The Defense Production Act, the law Trump is using to boost coronavirus supplies, briefly explained

The Defense Production Act, the law Trump is using to boost coronavirus supplies, briefly explained

President Trump and Treasury Secretary Steven Mnuchin at the White House on March 17, 2020. | AFP via Getty Images

The invocation will allow the federal government to request that companies make needed medical supplies to treat Covid-19 patients.

As the United States ramps up its coronavirus response, President Donald Trump on Wednesday announced that he will be invoking the Defense Production Act, or DPA, in order to provide necessary medical equipment to treat patients.

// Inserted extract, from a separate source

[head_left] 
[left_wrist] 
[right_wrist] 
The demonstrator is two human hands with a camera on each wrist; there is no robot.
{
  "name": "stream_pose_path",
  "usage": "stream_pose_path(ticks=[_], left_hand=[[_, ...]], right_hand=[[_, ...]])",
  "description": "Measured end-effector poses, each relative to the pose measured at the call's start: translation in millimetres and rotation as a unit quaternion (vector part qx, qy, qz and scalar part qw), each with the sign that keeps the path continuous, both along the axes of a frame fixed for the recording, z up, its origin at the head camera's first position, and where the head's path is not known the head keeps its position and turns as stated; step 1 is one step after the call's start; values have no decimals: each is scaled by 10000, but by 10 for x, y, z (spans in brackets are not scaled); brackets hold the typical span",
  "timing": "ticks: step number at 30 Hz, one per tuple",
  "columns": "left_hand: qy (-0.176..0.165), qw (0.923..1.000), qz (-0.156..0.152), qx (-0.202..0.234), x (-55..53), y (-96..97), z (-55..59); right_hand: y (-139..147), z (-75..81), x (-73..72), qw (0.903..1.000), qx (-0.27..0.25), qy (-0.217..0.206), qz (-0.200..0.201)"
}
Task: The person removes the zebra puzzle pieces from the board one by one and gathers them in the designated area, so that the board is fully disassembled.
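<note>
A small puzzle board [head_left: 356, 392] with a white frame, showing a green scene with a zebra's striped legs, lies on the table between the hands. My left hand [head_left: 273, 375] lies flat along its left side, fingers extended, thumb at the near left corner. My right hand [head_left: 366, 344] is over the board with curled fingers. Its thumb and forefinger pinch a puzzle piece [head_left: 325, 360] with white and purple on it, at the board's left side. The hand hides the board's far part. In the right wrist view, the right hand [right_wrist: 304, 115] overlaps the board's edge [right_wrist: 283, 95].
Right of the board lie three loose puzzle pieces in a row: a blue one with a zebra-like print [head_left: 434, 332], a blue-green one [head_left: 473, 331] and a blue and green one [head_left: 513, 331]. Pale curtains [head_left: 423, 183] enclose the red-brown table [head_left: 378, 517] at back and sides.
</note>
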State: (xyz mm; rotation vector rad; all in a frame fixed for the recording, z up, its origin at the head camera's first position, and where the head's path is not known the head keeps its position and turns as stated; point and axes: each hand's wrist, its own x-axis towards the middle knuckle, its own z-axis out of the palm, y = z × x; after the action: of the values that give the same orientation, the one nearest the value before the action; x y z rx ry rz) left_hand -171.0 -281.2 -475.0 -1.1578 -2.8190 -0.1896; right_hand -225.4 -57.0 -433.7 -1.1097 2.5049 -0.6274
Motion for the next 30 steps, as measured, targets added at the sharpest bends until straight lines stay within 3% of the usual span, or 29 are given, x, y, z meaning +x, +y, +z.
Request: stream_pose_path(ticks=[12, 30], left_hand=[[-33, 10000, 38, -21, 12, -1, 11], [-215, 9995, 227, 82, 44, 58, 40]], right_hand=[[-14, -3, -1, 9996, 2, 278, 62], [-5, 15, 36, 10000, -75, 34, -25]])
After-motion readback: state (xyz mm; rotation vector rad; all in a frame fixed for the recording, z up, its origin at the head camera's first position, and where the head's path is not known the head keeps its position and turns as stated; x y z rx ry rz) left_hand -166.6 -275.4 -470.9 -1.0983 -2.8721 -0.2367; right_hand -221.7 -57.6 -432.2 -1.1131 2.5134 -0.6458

“It can do a lot of good things, if we need it, and we will have it all completed, signing it in just a little while,” the president told reporters during a Wednesday press conference. “We have targets for certain pieces of equipment. We have targets for masks. … We need respirators. We need ventilators.”

This is what military and crisis response experts as well as top politicians have been pushing for as the outbreak spread across the country. The reason is simple: Invoking this act gives the president broad authorities to order domestic manufacturing industries to make products the nation needs in a time of crisis.

Since there are concerns about a dearth of masks, medical gloves, ventilators, respirators, and perhaps even hospital beds, it’s likely that those are what Trump will request of industry in America over the next few weeks.

What’s the Defense Production Act?

The DPA was inspired by laws from 1941 and 1942 that gave the White House the ability to tell private companies what to make for the good of the country. Think, for example, of how Ford Motor Company made nearly 300,000 vehicles — including tanks — for World War II.

As the Cold War heated up in the late 1940s and the Korean War began in June 1950, President Harry Truman’s administration thought it should codify those powers into law. With Congress’s help, the DPA was signed into law in September 1950. It’s been amended and altered over the years, but the general thrust remains the same.

Specifically, the DPA allows the federal government to skip the line, so to speak, when it makes requests of private industries. But Trump can’t just go to a company and say “produce this.” He delegates those requests to federal agencies, and the one that does the vast majority of the ordering is the Defense Department.

The president would authorize DoD to place an order with a company — say, for a lot of respirators — and then the Pentagon would go to that company and ask it to produce those respirators. That company would then have to fulfill that order first before it could fill any other commercial orders, since the federal government gets priority.

The DPA was “really made for a moment like this”

Sasha Baker, a top aide to former Defense Secretary Ash Carter, told me that some people may get scared or anxious hearing the act has been invoked because it makes it seem like the nation is gearing up for war. But it actually happens pretty regularly, though on a much smaller scale.

In fact, Trump invoked the DPA last summer, though it received little attention. He ordered the Pentagon to increase the production of rare-earth magnets used in electronics out of concern that China would restrict exports of those materials. Having enough magnets in American hands was “essential to the national defense,” Trump proclaimed at the time.

Baker said Trump’s Wednesday decision was a good one, though she thinks he should’ve made it weeks earlier. The DPA was “really made for a moment like this,” she told me.